23/10/22
Il dannatissimo ― quanto poco frequente ― 81 gira a destra su Via Claudia, lo fa proprio dopo il Colosseo, proprio dove scendo quando sono fortunato e passa sotto casa che non devo cambiare combinazione, però io scendo dal lato opposto. È qui che salgono loro, faticando a issare il passeggino col piccolo molto piccolo, coperto da una coperta che resta immobile, e resta dormiente, lo fa per tutto il tragitto.
È una coppia relativamente giovane, almeno visti i tempi. Lei completa un vestitino morbido, una discreta e minuta fantasia floreale poggiata sul malva, con degli anfibi neri. Lui ha il berretto con la visiera, gli occhiali pantos in metallo sottile, dorato e slavato. L’abbigliamento, berretto compreso, è monocromatico blu, da grandi magazzini, con uno stile consapevole e minimale ma con la caduta di stile, almeno per me che ho più di mezzo secolo, dovuta al logo “robe di kappa” che si staglia sui calzini1.

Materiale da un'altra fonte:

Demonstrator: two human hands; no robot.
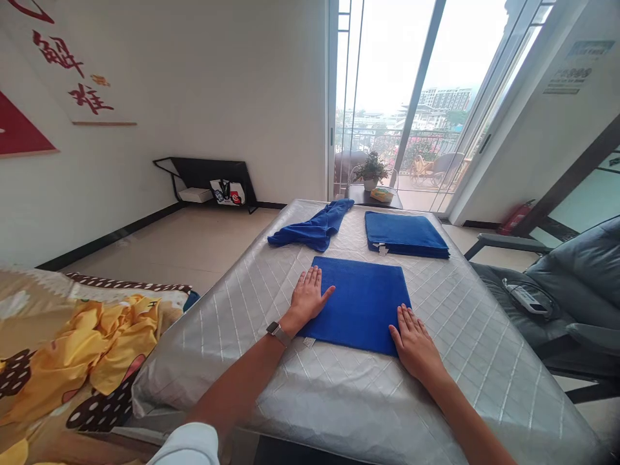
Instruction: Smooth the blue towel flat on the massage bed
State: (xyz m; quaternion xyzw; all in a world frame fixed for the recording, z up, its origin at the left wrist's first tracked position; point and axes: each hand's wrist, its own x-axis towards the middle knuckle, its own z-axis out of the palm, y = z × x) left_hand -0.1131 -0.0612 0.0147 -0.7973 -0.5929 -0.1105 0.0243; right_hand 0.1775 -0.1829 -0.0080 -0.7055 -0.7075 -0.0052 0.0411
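Observation:
A blue towel (361, 303), folded into a flat rectangle, lies in front of me on the silver quilted table cover (232, 323). My left hand (309, 298) rests flat along its left edge, fingers stretched and thumb out over the cloth. On the right edge, near the lower corner, lies my right hand (415, 341), its fingers also extended. Neither hand grips anything. A small white tag sticks out under the lower left corner. Beyond sits a neat stack of folded blue towels (407, 232) with white tags showing. To its left, a crumpled blue towel (314, 226) lies loose.
Left of the table is a bed with yellow cloth (92, 349). A grey armchair (571, 284) holding a white power strip (527, 298) stands close on the right. Past the far edge, a small dark table (356, 196) carries a potted plant (371, 171) before the glass doors.

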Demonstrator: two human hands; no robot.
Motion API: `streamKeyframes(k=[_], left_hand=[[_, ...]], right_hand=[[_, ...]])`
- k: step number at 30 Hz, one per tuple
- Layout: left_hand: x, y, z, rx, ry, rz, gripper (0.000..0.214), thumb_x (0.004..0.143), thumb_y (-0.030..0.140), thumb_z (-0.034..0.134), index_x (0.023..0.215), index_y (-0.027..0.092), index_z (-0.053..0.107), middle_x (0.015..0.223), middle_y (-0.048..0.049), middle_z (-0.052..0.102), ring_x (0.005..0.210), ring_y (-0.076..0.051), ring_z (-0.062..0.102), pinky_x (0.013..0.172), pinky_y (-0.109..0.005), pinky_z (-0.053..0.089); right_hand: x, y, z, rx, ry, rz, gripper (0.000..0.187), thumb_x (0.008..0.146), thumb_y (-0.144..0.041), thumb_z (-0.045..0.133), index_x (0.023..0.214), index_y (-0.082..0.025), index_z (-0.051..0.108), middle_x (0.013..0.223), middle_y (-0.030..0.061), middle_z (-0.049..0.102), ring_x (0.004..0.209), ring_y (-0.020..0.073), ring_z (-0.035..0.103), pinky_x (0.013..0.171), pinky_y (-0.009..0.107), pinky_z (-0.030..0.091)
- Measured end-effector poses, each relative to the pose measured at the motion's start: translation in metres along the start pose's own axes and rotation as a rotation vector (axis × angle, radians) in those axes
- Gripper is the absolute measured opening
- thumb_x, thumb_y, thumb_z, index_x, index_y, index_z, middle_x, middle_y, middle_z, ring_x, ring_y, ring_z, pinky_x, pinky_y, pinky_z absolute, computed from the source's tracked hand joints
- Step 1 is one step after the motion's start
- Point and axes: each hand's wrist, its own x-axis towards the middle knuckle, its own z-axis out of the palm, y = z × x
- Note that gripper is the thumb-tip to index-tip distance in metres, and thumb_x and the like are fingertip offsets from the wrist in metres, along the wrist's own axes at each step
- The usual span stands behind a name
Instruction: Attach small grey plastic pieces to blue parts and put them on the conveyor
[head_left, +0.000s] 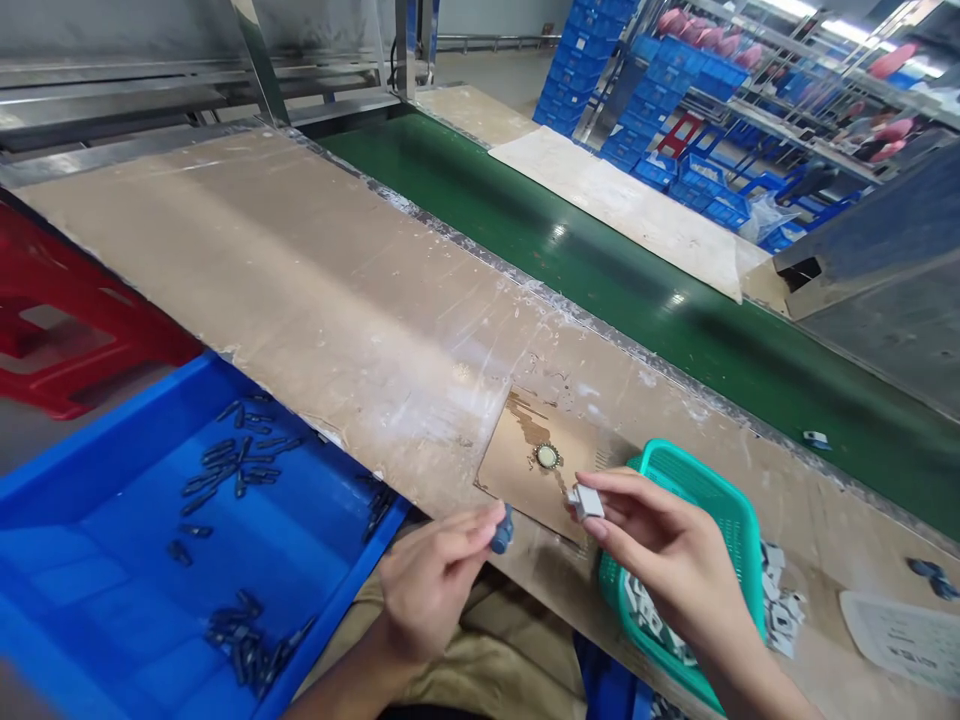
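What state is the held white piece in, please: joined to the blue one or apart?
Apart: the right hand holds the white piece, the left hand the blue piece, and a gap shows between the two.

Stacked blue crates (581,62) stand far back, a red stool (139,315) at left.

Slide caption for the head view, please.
Left hand pinches a blue part, right hand a white part, near a green basket.
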Motion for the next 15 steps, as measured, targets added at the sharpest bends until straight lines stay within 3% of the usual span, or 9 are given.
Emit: streamKeyframes(k=[2, 4, 9, 15], left_hand=[[0.001, 0.001, 0.004, 0.056, -0.03, 0.227, 0.04, 0.067, -0.01, 0.063, 0.102, 0.01, 0.061, 0.101, -0.01, 0.07, 0.093, -0.021, 0.066, 0.075, -0.029, 0.06], [0.002, 0.003, 0.006, 0.051, -0.079, 0.306, 0.04, 0.07, -0.007, 0.062, 0.107, 0.007, 0.059, 0.105, -0.0127, 0.068, 0.098, -0.022, 0.064, 0.076, -0.031, 0.06], [0.001, 0.009, 0.002, 0.085, -0.189, 0.33, 0.037, 0.076, 0.001, 0.06, 0.112, 0.008, 0.057, 0.112, -0.0118, 0.066, 0.105, -0.023, 0.061, 0.079, -0.032, 0.059], [0.009, 0.012, -0.002, 0.026, -0.285, 0.362, 0.036, 0.072, -0.006, 0.06, 0.107, 0.005, 0.06, 0.109, -0.0131, 0.067, 0.108, -0.023, 0.059, 0.085, -0.031, 0.057]], right_hand=[[-0.012, -0.01, 0.005, 0.032, 0.022, 0.013, 0.024, 0.07, -0.021, 0.071, 0.093, -0.027, 0.069, 0.084, 0.0038, 0.069, 0.072, 0.0178, 0.067, 0.064, 0.027, 0.058], [-0.021, -0.018, 0.008, 0.027, 0.044, 0.002, 0.023, 0.068, -0.02, 0.073, 0.09, -0.027, 0.07, 0.082, 0.0037, 0.069, 0.071, 0.0181, 0.067, 0.062, 0.026, 0.058], [-0.028, -0.022, 0.011, 0.009, 0.04, -0.02, 0.018, 0.069, -0.022, 0.072, 0.085, -0.027, 0.07, 0.081, 0.0058, 0.071, 0.073, 0.0214, 0.068, 0.061, 0.032, 0.06], [-0.033, -0.016, 0.014, -0.059, -0.001, -0.113, 0.026, 0.069, -0.017, 0.072, 0.091, -0.03, 0.07, 0.084, 0.0043, 0.073, 0.077, 0.0218, 0.068, 0.064, 0.033, 0.059]])
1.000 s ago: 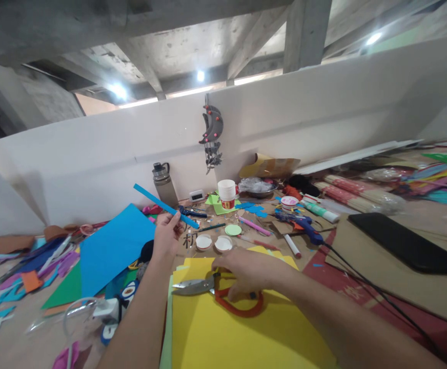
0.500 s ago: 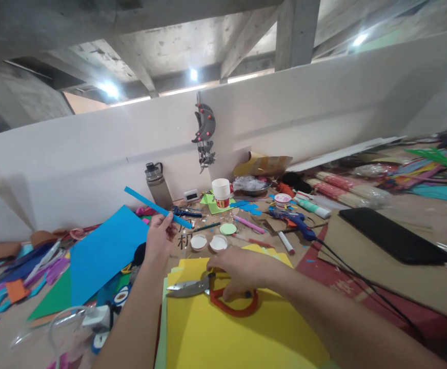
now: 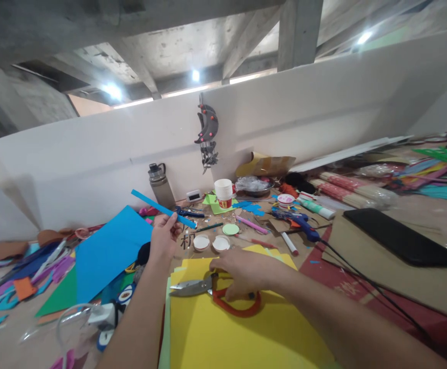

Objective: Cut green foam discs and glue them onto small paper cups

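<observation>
My left hand [image 3: 164, 234] pinches a narrow blue paper strip [image 3: 146, 200] near its middle, holding it aslant above the table. Over the yellow sheets [image 3: 216, 333], my right hand [image 3: 246, 274] is curled around the handles of orange-handled scissors [image 3: 237, 306]. The scissors' blades point left and lie slightly parted just above or on the yellow stack; I cannot tell which. Parts of the handles are hidden under my fingers. Left of my left forearm, a large blue sheet [image 3: 108, 251] leans over a green sheet [image 3: 60, 294].
A grey bottle [image 3: 162, 187] stands at the back by stacked paper cups [image 3: 223, 190]. Two small white lids [image 3: 201, 243] lie beyond the yellow sheets. To the right are a blue glue gun [image 3: 298, 223] with its cord and a black phone [image 3: 396, 236] on cardboard [image 3: 346, 256].
The whole view has shifted slightly, so things appear a little further right. My left hand keeps the blue strip, and my right hand stays on the scissors.
</observation>
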`<state>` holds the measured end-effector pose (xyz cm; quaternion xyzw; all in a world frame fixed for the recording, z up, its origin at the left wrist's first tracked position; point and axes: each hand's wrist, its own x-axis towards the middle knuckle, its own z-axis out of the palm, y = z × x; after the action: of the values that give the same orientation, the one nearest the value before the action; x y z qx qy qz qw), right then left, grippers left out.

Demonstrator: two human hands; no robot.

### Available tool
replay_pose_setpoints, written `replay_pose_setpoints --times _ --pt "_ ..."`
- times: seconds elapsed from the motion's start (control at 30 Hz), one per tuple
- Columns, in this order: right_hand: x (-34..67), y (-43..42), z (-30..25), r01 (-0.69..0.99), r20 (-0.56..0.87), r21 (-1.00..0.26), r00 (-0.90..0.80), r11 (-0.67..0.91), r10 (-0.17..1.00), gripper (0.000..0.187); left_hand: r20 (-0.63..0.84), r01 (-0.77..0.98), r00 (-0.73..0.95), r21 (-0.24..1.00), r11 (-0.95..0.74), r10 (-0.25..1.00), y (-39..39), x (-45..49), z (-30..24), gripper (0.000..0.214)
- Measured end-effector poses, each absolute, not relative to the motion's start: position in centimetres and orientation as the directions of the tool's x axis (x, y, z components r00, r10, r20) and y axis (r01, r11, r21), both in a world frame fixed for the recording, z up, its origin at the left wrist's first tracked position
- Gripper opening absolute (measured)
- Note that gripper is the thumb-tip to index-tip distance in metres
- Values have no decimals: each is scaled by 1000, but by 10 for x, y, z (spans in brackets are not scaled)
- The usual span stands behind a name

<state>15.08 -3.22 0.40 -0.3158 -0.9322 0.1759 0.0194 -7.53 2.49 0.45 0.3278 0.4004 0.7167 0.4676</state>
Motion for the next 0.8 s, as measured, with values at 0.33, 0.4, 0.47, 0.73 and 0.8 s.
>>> replay_pose_setpoints --times 0.33,0.4,0.47,0.73,0.8 --pt "151 -33 2 584 -78 -345 -798 735 597 52 92 -399 -335 888 -230 938 25 -75 4 36" --pt "151 -33 1 581 -75 -349 -799 735 596 53 92 -395 -335 890 -229 938 25 -75 4 36" --pt "151 -32 1 582 -71 -350 -798 734 599 53 90 -398 -338 888 -229 937 25 -75 4 36" --pt "151 -32 -2 576 -51 -364 -797 732 602 55 100 -381 -348 893 -238 932 25 -75 4 36" --pt "151 -36 -1 598 -61 -363 -781 715 622 60 109 -377 -352 893 -248 929 25 -75 5 36"
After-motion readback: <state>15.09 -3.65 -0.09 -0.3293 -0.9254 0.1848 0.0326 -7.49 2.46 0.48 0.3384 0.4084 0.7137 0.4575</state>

Li amo, li invidio con una invidia colma di affetto, ho grande stima per loro, vorrei essere così, ma io così non sono, non mi sono guadagnato questo privilegio.
Quasi più nessuno ― maledetti noi ― è così.
Lei è bella, non bellissima ma frizzante e impossibile da ignorare, è “vera“. Riccia, mora, ha dei lineamenti eleganti e singolari, è Vera, si dovrebbe chiamare esattamente così, come la Vera Lynn di Roger Waters, e verrebbe proprio da chiedersi “What has become of you?” o, meglio ancora, cosa è stato di noi e cosa è di te, soprattutto.
Ha un viso lungo, elegante come una faraona egizia, un naso sottile ma importante, leggermente arcuato, un fisico asciutto, attraente, ha un fascino particolare, che sembra sorgere nelle viscere per diventare esteriore ma solo per pochi eletti, mi sento un privilegiato. Letteralmente brilla, questo miracolo si manifesta davanti ai miei occhi riconoscenti, mi appare felice di vivere. È bellissima, fiera di sé, appagata di quello che è diventata.
Lui pure è elegante, è alto, sfoggia una barba mitteleuropea poco folta ma lunga, non lunghissima. Anche lui sembra appagato di quello che si ritrova ad essere, è raggiante, consapevole almeno quanto lei, ma per me resta un contorno come ogni uomo è destinato ad annullarsi di fronte al miracolo della vita che si rinnova: un comprimario necessario che attinge importanza dalla sua necessità asservita.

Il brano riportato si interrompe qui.